BEGIN Records supplied

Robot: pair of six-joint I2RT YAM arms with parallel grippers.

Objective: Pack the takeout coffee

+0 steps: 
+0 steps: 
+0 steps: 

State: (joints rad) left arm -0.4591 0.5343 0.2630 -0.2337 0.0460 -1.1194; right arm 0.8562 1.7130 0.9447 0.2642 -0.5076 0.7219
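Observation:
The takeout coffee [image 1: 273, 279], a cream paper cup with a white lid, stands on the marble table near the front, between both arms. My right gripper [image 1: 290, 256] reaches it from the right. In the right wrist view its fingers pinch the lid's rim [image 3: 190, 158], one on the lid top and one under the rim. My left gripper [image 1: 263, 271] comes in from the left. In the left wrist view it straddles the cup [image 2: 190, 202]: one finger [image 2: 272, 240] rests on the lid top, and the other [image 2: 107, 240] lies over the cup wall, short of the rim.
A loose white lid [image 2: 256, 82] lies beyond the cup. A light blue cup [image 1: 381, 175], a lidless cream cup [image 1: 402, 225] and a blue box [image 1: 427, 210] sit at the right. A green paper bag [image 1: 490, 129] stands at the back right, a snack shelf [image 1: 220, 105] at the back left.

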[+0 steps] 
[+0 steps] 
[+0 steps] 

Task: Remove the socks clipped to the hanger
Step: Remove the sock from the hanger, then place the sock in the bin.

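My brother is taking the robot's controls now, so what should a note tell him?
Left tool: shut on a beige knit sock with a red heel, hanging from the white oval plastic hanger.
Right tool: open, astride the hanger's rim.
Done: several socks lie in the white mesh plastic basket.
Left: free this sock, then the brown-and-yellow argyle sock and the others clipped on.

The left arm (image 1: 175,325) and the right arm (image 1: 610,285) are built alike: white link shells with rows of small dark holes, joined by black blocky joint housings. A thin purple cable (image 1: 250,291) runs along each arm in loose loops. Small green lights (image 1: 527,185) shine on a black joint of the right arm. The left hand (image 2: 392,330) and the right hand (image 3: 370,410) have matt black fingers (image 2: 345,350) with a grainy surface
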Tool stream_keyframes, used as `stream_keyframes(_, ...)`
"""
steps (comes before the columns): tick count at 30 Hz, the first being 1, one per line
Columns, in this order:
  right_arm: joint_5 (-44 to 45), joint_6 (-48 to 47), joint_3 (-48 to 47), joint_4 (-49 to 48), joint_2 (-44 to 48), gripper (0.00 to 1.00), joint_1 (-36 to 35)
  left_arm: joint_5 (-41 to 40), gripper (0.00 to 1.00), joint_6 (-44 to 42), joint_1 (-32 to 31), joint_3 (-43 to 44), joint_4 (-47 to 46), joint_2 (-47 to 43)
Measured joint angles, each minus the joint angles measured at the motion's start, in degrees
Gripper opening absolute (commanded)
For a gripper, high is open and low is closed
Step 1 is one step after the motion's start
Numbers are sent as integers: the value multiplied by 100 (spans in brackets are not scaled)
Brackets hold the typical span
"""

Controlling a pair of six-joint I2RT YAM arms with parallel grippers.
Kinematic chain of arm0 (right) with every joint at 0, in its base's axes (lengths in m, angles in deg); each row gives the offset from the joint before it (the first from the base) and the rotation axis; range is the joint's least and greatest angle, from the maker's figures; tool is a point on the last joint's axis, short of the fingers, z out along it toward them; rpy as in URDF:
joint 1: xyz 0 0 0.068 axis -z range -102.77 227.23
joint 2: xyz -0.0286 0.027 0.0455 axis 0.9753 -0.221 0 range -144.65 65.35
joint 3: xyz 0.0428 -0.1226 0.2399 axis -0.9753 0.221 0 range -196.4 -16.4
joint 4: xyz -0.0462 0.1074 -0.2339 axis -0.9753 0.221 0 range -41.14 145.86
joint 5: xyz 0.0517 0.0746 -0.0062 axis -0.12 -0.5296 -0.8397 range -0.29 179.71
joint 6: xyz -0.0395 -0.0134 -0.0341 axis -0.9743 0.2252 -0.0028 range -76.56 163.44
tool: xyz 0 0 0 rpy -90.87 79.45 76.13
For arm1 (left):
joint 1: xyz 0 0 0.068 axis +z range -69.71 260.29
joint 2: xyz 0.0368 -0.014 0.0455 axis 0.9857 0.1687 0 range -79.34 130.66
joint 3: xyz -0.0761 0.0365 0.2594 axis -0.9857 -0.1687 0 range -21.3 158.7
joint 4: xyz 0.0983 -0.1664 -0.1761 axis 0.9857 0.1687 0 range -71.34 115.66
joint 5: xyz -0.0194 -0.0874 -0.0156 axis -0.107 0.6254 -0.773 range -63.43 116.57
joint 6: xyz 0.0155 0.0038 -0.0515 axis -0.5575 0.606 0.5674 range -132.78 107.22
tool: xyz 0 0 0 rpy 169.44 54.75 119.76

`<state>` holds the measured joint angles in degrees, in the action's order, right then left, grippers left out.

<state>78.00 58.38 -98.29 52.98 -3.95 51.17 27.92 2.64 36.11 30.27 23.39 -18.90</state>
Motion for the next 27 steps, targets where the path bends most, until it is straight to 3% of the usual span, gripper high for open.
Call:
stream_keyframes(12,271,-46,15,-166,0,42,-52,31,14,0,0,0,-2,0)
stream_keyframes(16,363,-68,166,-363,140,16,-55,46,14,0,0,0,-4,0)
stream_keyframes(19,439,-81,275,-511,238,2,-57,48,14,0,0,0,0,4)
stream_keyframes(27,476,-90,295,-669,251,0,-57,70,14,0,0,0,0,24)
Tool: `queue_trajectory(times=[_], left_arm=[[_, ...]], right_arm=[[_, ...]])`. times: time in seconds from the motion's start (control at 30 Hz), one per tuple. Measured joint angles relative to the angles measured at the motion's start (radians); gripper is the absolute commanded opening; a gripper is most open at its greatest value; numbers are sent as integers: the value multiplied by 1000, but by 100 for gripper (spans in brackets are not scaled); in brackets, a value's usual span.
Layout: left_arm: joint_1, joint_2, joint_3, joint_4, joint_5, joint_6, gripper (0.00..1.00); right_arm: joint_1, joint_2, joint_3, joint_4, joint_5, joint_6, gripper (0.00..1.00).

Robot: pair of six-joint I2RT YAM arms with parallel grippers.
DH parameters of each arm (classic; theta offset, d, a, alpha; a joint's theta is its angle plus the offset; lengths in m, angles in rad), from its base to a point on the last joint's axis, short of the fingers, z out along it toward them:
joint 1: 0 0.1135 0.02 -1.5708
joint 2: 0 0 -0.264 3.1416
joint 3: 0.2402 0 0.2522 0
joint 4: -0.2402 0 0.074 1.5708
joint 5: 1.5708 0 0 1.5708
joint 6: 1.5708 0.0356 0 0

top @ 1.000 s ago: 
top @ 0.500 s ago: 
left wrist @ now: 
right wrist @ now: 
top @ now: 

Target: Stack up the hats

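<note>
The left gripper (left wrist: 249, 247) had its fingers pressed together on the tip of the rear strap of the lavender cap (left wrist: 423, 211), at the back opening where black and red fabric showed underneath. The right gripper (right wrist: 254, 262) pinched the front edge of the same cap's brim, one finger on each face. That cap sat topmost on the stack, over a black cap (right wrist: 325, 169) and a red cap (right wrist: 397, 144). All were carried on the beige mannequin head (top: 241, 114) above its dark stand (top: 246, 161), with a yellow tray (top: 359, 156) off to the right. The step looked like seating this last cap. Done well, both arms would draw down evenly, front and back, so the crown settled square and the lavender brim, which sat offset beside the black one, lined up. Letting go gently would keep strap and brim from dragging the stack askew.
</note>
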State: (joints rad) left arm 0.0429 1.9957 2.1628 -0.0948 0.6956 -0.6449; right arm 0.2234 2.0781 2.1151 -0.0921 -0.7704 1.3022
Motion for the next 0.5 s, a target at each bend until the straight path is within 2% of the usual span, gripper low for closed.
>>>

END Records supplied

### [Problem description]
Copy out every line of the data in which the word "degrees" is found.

### [Exercise result]
Measured joint angles, each minus the joint angles measured at the motion's start, in degrees
`<state>` holds the measured joint angles in degrees, in the action's order, right then left, grippers left out.

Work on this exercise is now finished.